About this task: Every line of the material has to be retyped exactly.

Given data:
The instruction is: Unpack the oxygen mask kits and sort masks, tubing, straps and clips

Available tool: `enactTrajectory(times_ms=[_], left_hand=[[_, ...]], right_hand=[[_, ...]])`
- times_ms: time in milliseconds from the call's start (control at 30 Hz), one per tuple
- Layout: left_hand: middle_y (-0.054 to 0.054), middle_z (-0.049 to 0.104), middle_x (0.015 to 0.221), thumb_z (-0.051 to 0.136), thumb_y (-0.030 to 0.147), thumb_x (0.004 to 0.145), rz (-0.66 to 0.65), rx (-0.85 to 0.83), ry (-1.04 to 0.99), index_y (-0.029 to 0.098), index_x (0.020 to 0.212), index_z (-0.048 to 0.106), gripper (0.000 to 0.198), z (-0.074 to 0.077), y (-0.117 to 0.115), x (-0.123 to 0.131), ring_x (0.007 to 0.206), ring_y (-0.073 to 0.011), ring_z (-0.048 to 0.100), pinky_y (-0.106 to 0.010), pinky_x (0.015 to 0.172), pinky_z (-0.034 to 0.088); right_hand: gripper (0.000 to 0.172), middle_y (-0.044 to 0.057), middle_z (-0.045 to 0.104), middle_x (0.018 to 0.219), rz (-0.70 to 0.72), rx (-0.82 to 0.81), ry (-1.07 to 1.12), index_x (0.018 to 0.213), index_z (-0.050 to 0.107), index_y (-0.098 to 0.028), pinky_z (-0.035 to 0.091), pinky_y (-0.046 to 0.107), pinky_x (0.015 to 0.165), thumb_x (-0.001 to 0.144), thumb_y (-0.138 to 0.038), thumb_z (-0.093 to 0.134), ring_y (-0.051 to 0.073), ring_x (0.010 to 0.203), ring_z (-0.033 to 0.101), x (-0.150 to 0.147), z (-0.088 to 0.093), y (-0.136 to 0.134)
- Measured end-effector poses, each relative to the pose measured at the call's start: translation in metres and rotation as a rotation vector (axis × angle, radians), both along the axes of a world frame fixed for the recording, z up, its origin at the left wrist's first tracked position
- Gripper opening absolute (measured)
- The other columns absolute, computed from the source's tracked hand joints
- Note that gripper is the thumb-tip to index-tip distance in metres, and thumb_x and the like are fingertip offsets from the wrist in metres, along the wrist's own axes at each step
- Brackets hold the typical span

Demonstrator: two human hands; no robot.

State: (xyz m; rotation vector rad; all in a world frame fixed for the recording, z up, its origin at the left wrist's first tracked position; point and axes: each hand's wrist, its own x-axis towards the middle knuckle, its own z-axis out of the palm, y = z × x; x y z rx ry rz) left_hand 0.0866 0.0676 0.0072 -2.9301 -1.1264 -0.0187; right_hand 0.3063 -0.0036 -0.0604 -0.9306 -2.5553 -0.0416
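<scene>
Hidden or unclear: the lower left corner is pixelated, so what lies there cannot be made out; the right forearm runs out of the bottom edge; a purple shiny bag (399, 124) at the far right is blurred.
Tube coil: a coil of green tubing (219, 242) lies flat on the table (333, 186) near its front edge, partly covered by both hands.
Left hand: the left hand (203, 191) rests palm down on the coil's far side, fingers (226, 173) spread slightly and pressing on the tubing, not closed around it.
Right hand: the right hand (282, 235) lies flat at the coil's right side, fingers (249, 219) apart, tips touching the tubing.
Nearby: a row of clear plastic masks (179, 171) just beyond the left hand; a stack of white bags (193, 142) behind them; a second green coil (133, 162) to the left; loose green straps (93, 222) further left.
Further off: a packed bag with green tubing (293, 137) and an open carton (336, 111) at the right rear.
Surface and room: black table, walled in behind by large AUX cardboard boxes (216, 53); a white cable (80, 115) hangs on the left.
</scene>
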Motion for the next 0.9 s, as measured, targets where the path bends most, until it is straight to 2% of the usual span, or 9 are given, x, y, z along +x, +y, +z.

Your response:
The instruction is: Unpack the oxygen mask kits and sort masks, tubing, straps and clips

Available tool: `enactTrajectory(times_ms=[_], left_hand=[[_, ...]], right_hand=[[_, ...]])`
- times_ms: time in milliseconds from the call's start (control at 30 Hz), one per tuple
- Layout: left_hand: middle_y (-0.054 to 0.054), middle_z (-0.049 to 0.104), middle_x (0.015 to 0.221), thumb_z (-0.051 to 0.136), thumb_y (-0.030 to 0.147), thumb_x (0.004 to 0.145), rz (-0.66 to 0.65), rx (-0.85 to 0.83), ry (-1.04 to 0.99), index_y (-0.029 to 0.098), index_x (0.020 to 0.212), index_z (-0.048 to 0.106), gripper (0.000 to 0.198), z (-0.074 to 0.077), y (-0.117 to 0.115), x (-0.123 to 0.131), ring_x (0.007 to 0.206), ring_y (-0.073 to 0.011), ring_z (-0.048 to 0.100), pinky_y (-0.106 to 0.010), pinky_x (0.015 to 0.172), pinky_z (-0.034 to 0.088); right_hand: gripper (0.000 to 0.172), middle_y (-0.044 to 0.057), middle_z (-0.045 to 0.104), middle_x (0.018 to 0.219), rz (-0.70 to 0.72), rx (-0.82 to 0.81), ry (-1.07 to 1.12), index_x (0.018 to 0.213), index_z (-0.050 to 0.107), index_y (-0.098 to 0.028), pinky_z (-0.035 to 0.091), pinky_y (-0.046 to 0.107), pinky_x (0.015 to 0.165), thumb_x (-0.001 to 0.144), thumb_y (-0.138 to 0.038), thumb_z (-0.093 to 0.134), ring_y (-0.051 to 0.073), ring_x (0.010 to 0.203), ring_z (-0.033 to 0.101), x (-0.150 to 0.147), z (-0.088 to 0.093), y (-0.136 to 0.134)
- Measured end-effector poses, each relative to the pose measured at the call's start: translation in metres and rotation as a rotation vector (axis × angle, radians), both along the axes of a world frame fixed for the recording, z up, its origin at the left wrist's first tracked position
- Gripper opening absolute (measured)
- The other columns absolute, computed from the source's tracked hand joints
- Note that gripper is the thumb-tip to index-tip distance in metres, and thumb_x and the like are fingertip offsets from the wrist in metres, along the wrist's own axes at each step
- Brackets hold the typical span

Demonstrator: two human hands; no robot.

State: (xyz m; rotation vector rad; all in a world frame fixed for the recording, z up, its origin at the left wrist's first tracked position; point and axes: each hand's wrist, its own x-axis towards the middle knuckle, its own z-axis out of the palm, y = z × x; x y z rx ry rz) left_hand 0.0866 0.0676 0.0072 -2.9301 -1.1264 -0.0187; right_hand 0.3063 -0.0036 -0.0604 -0.9306 -2.5553 -0.0416
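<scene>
Hidden or unclear: the lower left corner is pixelated, so what lies there cannot be made out; the right forearm runs out of the bottom edge; a purple shiny bag (399, 124) at the far right is blurred.
Tube coil: a coil of green tubing (219, 242) lies flat on the table (333, 186) near its front edge, partly covered by both hands.
Left hand: the left hand (203, 191) rests palm down on the coil's far side, fingers (226, 173) spread slightly and pressing on the tubing, not closed around it.
Right hand: the right hand (282, 235) lies flat at the coil's right side, fingers (249, 219) apart, tips touching the tubing.
Nearby: a row of clear plastic masks (179, 171) just beyond the left hand; a stack of white bags (193, 142) behind them; a second green coil (133, 162) to the left; loose green straps (93, 222) further left.
Further off: a packed bag with green tubing (293, 137) and an open carton (336, 111) at the right rear.
Surface and room: black table, walled in behind by large AUX cardboard boxes (216, 53); a white cable (80, 115) hangs on the left.
</scene>
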Motion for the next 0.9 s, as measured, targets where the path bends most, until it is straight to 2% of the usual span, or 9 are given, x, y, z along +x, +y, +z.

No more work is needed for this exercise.